In the current state of the health care system, there is uneven access to primary care, and too many people are having trouble navigating the system, are receiving care in the hospital that would be better dealt with in the community, and are being readmitted to the hospital only days after leaving. To address these issues and improve efficient continuity of care, the Health Links program provides a new model of care at the clinical level, in which all of a patient’s health service providers in the community, including primary care, hospital, and community care, work together to create a coordinated care plan for the patient. The initial focus of Health Links is on high-cost users. To support Health Links initiatives, the custom web-application called South East Health Integrated Information Portal (SHIIP) is being developed. The project is sponsored by the South East Local Health Integrated Network (South East LHIN) and delivered in collaboration with the Kingston, Frontenac and Lennox & Addington (KFL&A) Public Health that develops the solution and Kingston Health Science Centre as the host of the software application and Clinical Data Repository.


Health Links, and primary care as a whole, require comprehensive data analysis to effectively support patients and providers. SHIIP is a portal-based technology solution that enhances individual patient care while providing real-time feedback and summarized data to help plan care. SHIIP automates the identification of complex/high needs patients, and the generation of patient risk scores to indicate the likelihood of hospital readmission. Through specific patient and provider matching, SHIIP makes this information available to providers in the circle of care to maintain patient confidentiality.

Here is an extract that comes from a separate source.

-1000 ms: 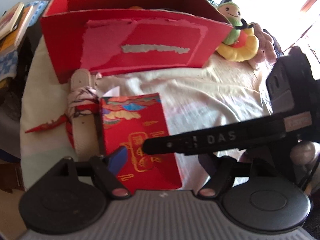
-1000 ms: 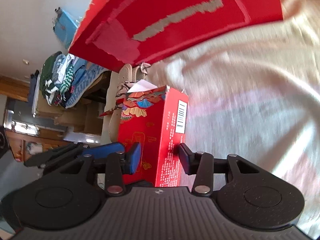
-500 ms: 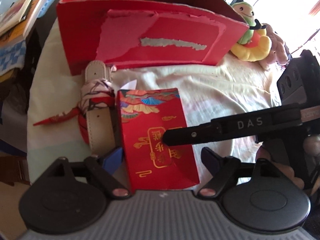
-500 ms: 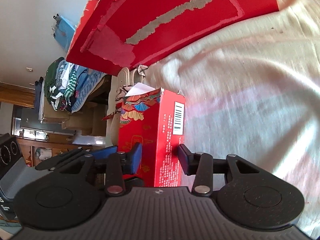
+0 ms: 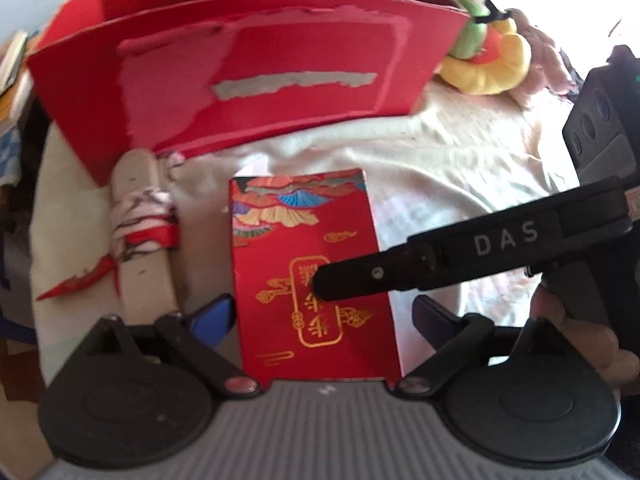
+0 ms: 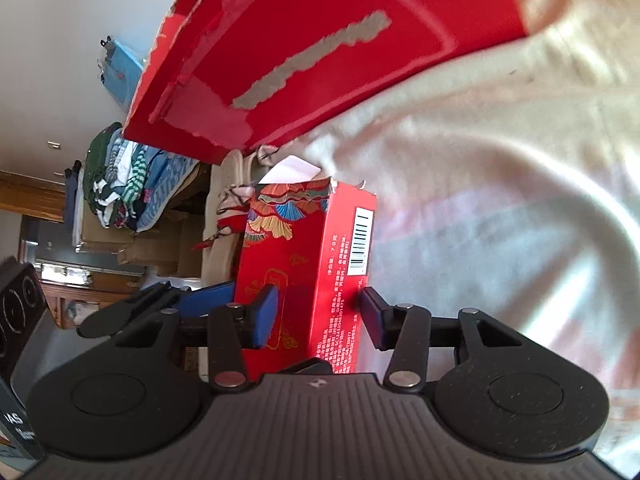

SHIIP benefits participating providers throughout the South East LHIN: hospitals will benefit from fewer faxes, fewer unnecessary emergency department visits, lower readmission rates, and reduced gridlock. Primary care, community providers, long-term care and other providers involved in the coordinated care of complex high-needs patients will benefit from accurate and timely patient health data for use in providing prompt and coordinated intervention.